**EXERCISE MATERIAL**.
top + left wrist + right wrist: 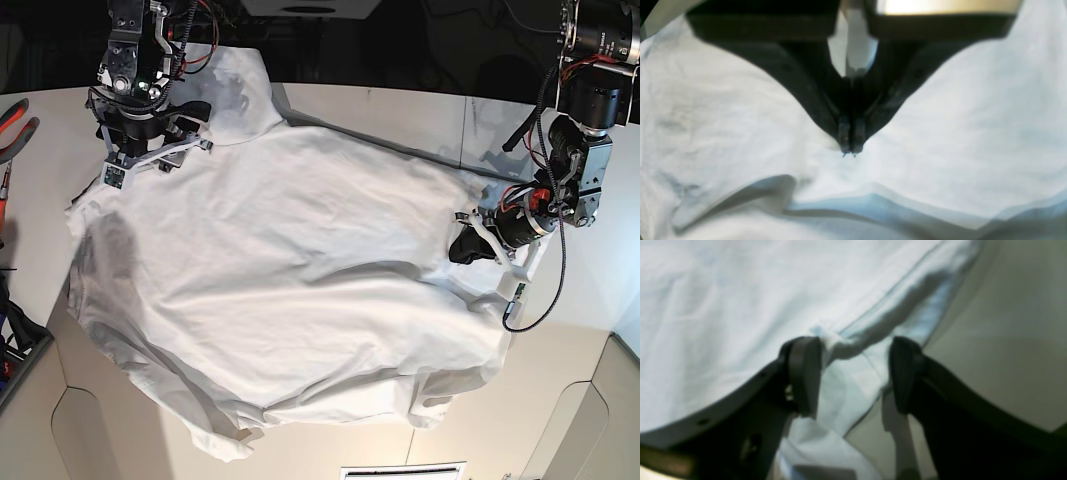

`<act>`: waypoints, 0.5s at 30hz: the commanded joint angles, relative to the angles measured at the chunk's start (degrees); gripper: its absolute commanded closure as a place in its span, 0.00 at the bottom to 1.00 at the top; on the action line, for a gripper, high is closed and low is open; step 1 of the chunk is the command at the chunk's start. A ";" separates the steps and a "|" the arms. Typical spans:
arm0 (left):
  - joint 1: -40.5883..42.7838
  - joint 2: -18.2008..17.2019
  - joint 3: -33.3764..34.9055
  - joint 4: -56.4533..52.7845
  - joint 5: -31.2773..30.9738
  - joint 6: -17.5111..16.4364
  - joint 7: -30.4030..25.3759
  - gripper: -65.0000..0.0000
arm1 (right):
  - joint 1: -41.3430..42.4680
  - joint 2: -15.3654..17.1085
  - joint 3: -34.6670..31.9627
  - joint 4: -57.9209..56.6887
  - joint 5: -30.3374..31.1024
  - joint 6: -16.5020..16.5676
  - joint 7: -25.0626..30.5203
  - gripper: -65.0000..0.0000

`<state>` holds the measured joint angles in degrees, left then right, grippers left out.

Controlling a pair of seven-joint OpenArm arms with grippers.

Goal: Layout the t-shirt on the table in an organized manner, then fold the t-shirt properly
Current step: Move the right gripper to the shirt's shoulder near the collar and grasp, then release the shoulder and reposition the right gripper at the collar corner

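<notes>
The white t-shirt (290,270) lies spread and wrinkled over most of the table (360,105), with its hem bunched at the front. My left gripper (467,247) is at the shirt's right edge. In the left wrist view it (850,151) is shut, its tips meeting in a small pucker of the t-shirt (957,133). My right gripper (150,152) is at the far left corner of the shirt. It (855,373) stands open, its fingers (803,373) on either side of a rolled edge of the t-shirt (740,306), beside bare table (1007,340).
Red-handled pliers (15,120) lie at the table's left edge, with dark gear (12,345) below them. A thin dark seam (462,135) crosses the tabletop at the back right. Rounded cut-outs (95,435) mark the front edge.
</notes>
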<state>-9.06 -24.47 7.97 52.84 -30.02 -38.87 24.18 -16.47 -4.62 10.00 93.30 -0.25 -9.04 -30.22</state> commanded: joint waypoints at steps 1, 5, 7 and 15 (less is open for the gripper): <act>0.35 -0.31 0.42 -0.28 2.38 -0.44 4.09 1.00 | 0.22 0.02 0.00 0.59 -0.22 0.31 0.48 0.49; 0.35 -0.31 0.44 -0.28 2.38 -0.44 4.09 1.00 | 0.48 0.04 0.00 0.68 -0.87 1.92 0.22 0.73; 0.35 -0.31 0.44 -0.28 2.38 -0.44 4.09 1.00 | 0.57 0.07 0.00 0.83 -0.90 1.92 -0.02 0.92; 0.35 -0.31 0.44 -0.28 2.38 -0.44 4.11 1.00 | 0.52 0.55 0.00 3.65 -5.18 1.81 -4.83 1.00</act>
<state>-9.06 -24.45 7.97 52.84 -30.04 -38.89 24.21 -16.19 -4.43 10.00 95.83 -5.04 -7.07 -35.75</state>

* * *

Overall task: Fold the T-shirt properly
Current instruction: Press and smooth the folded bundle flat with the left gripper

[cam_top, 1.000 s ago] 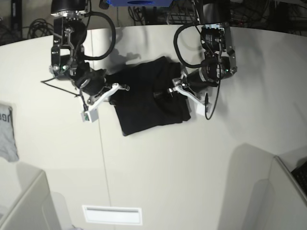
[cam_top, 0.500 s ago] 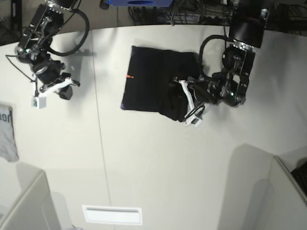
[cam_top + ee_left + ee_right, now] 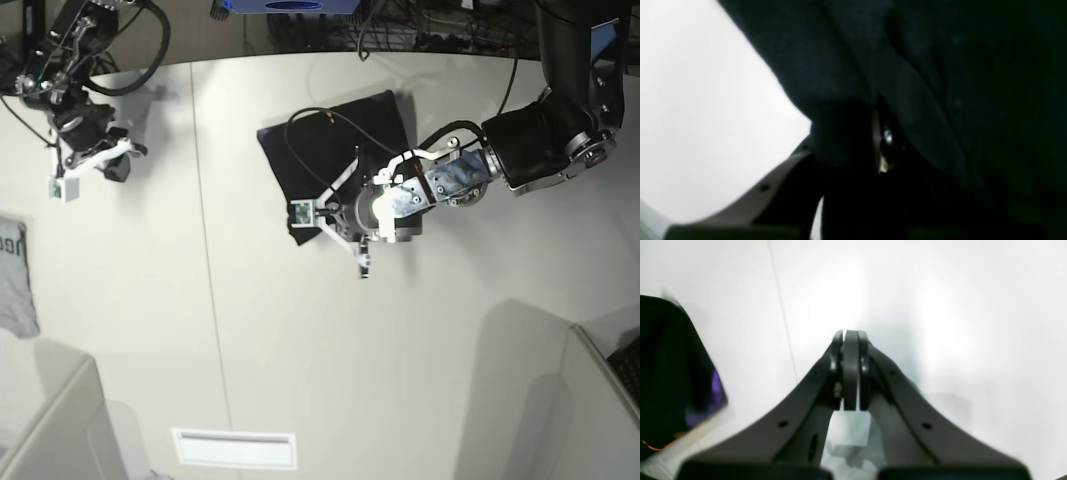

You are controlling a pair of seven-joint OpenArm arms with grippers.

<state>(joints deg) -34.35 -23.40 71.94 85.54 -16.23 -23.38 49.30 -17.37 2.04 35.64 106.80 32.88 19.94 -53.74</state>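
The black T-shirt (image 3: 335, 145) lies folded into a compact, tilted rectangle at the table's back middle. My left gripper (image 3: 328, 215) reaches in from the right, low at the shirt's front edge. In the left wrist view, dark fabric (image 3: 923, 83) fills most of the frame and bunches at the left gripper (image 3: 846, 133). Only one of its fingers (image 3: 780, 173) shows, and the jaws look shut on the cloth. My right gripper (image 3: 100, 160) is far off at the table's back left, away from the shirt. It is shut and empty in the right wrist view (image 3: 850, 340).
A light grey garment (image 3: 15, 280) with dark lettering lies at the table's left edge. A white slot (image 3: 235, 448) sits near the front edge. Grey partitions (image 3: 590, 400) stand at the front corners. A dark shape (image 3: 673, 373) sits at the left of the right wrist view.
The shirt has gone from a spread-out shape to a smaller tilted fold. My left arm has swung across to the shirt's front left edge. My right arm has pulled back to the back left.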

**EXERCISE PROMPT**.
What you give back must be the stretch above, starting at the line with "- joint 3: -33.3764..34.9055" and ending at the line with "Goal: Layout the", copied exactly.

**YOUR RESPONSE**.
  - joint 3: -33.3764..34.9055
  - joint 4: -56.4533..52.7845
  - joint 5: -31.2773..30.9738
  - joint 6: -17.5111..16.4364
  - joint 7: -30.4030..25.3759
  - gripper: -65.0000..0.0000
arm1 (right):
  - joint 1: -41.3430..42.4680
  - joint 2: -15.3654..17.1085
  - joint 3: -34.6670..31.9627
  - joint 4: -57.9209..56.6887
  - joint 5: -30.3374..31.1024
  - joint 6: -16.5020..16.5676
  - joint 7: -25.0626..30.5203
  - gripper: -65.0000..0.0000

`<state>` holds the measured joint angles in degrees, left then right, grippers left out.

Controlling a pair of seven-joint OpenArm arms with grippers.

Goal: Layout the t-shirt on the table in an organized manner, then fold the t-shirt properly

The exercise requires nothing further.